My name is Alexander FufaeV and here I will explain the following topic:

Hall Voltage due to the Hall Effect

In the lesson on the Hall effect, you learned how Hall voltage is generated. In the following we want to derive a formula for the Hall voltage $ U_{\text H} $, which depends only on the quantities we can determine in the experiment.

Rectangular Hall sample and its dimensions.

We consider a Hall plate of width $ h $, thickness $ d $ and length $ L $. It can be made of a metal or a semiconductor.

Then we send an electric current $ I $ through the Hall plate. Electric current $ I $ means that in the material - positive or negative charge carriers move in a certain direction with a drift velocity $ v $. These charge carriers are either negatively charged (electrons with the charge $ q = -e$) or positively charged (so-called holes with the charge $ q = +e$).

Perpendicular to the direction of electron motion ($v \perp \class{violet}{B}$), a magnetic field with constant magnetic flux density $ \class{violet}{B} $ penetrates the Hall sample.

Electric and magnetic force inside the Hall sample

A moving electron in the Hall sample experiences a magnetic and electric force.

On the moving charge carriers always acts a magnetic force $ F_{\text m} $ (Lorentz force), which deflects the charge carriers perpendicular to the magnetic field and perpendicular to the direction of motion. In this case, the magnitude of the Lorentz force is:

$$ \begin{align} F_{\text m} ~=~ q \, v \, \class{violet}{B} \end{align} $$

Note! Lorentz force has a different direction, depending on whether you put for $ q $ negative elementary charge $ -e $ (for electrons) or positive elementary charge $ +e $ (for holes).

Due to the deflection of the charge carriers by the Lorentz force, there is a negative charge excess at one edge of the sample and a positive charge excess at the other edge. This charge difference generates an electric field $ E $, which exerts a electric force $ F_{\text e} $ on all subsequent charges. It acts against the magnetic force.

The top and bottom edge of the Hall sample can be considered as plates of a parallel plate capacitor. The electric force between the plates is given by:

$$ \begin{align} F_{\text e} ~=~ q \, E \end{align} $$

The electric force is not only directed in the opposite direction to the magnetic force; it also becomes larger the more the charge carriers have been deflected by the magnetic force. After a short time a equilibrium of forces between the magnetic and the electric force is established, which is why you may equate the formulas 1 and 2:

$$ \begin{align} q \, v \, \class{violet}{B} ~=~ q \, E \end{align} $$

With the equilibrium of forces, the electric field stabilizes at a certain value.

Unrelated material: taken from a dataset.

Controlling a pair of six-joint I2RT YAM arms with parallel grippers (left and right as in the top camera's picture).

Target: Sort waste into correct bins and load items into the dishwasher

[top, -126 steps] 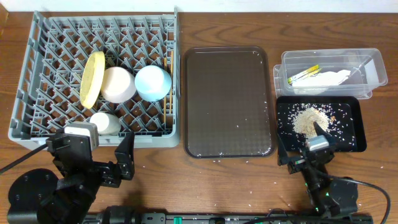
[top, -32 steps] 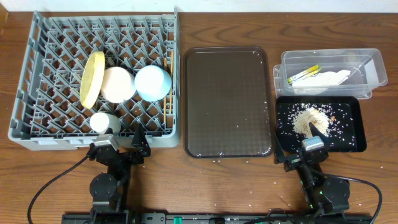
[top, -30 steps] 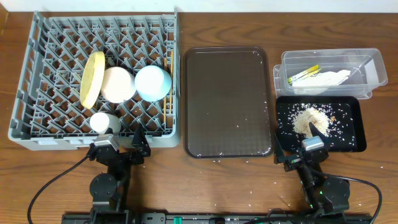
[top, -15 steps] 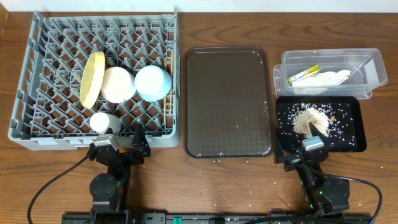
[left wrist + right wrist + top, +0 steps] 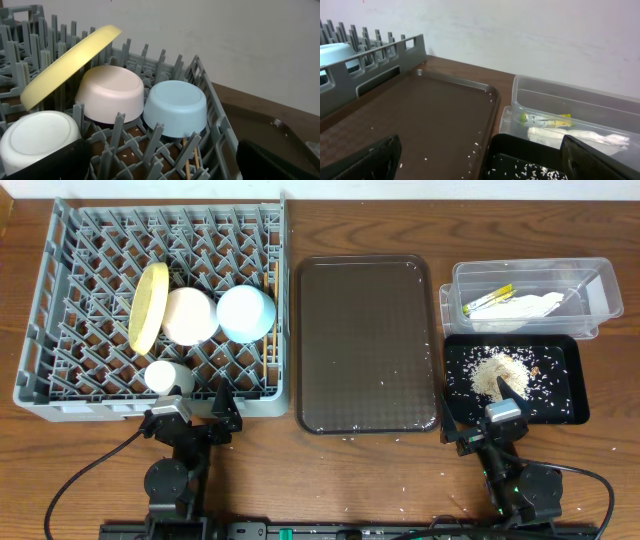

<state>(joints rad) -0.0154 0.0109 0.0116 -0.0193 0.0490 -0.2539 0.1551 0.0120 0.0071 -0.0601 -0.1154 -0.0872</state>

At the edges of the sample this E-field can be measured as Hall voltage $ U_{\text H} $. Electric field is related to the voltage across the distance $ h $ between the edges of the sample: $E = \frac{U_{\text H}}{h} $. Substitute the equation into the formula 3 for the E field. Charge $ q $ cancels out:

$$ \begin{align} U_{\text H} ~=~ h \, v \, \class{violet}{B} \end{align} $$

You cannot measure the average velocity $ v $ of the charge carriers directly, so substitute it using the formula for uniform motion. If a charge carrier travels the distance $ L $ (length of the sample) within the time $ t $, then we can write the velocity as follows:

$$ \begin{align} v ~=~ \frac{L}{t} \end{align} $$

The time $ t $ can then be determined using the formula for electric current:

$$ \begin{align} I ~=~ \frac{Q}{t} \end{align} $$

Rearrange Eq. 6 with respect to time:

$$ \begin{align} t ~=~ \frac{Q}{I} \end{align} $$

Substitute equation 7 into equation 5:

$$ \begin{align} v ~=~ \frac{L \, I}{Q} \end{align} $$

Here, the amount of total charge $ Q $ moving through the sample is the product of the number $ N $ of moving charge carriers and their individual charge $ q $ (depending on the type of charge, $q$ can be positive or negative):

$$ \begin{align} Q ~=~ N \, q \end{align} $$

Substitute Eq. 9 into Eq. 8 to get the following formula for drift velocity:

$$ \begin{align} v ~=~ \frac{L \, I}{N \, q} \end{align} $$

Substituting the velocity 10 into the Hall voltage formula 4 yields:

$$ \begin{align} U_{\text H} ~=~ \frac{L\, I \, h \, \class{violet}{B}}{N \, q} \end{align} $$

We can express the number of charge carriers $ N $ contributing to the current with the charge carrier density $ n $. Charge carrier density is defined as the number of charge carriers $ N $ per volume $ V $ of the conductor (here: Hall sample):

$$ \begin{align} n ~=~ \frac{N}{V} \end{align} $$

Therefore, replace charge carrier number $ N $ in equation 11 using Eq. 12 by rearranging 12 for $N$:

$$ \begin{align} U_{\text H} ~=~ \frac{L\, I \, h \, \class{violet}{B}}{n \, V \, q} \end{align} $$

Now you can simplify the formula 13 a little bit. The volume $V= h \, L \, d$ is the product of height $ h $, length $ L $ and thickness $ d $ of the Hall sample. Substitute it into Eq. 13 and then cancel $L$ and $h$:

$$ \begin{align} U_{\text H} ~&=~ \frac{I \, \class{violet}{B}}{n \, d \, q} \\\\
~&=~ \frac{1}{n \, q} ~ \frac{I \, \class{violet}{B}}{d} \end{align} $$

The coefficient $ \frac{1}{n \, q} $ is called the Hall constant and is abbreviated as $ A_{\text H} $:

$$ \begin{align} U_{\text H} ~=~ A_{\text H} ~ \frac{I \, \class{violet}{B}}{d} \end{align} $$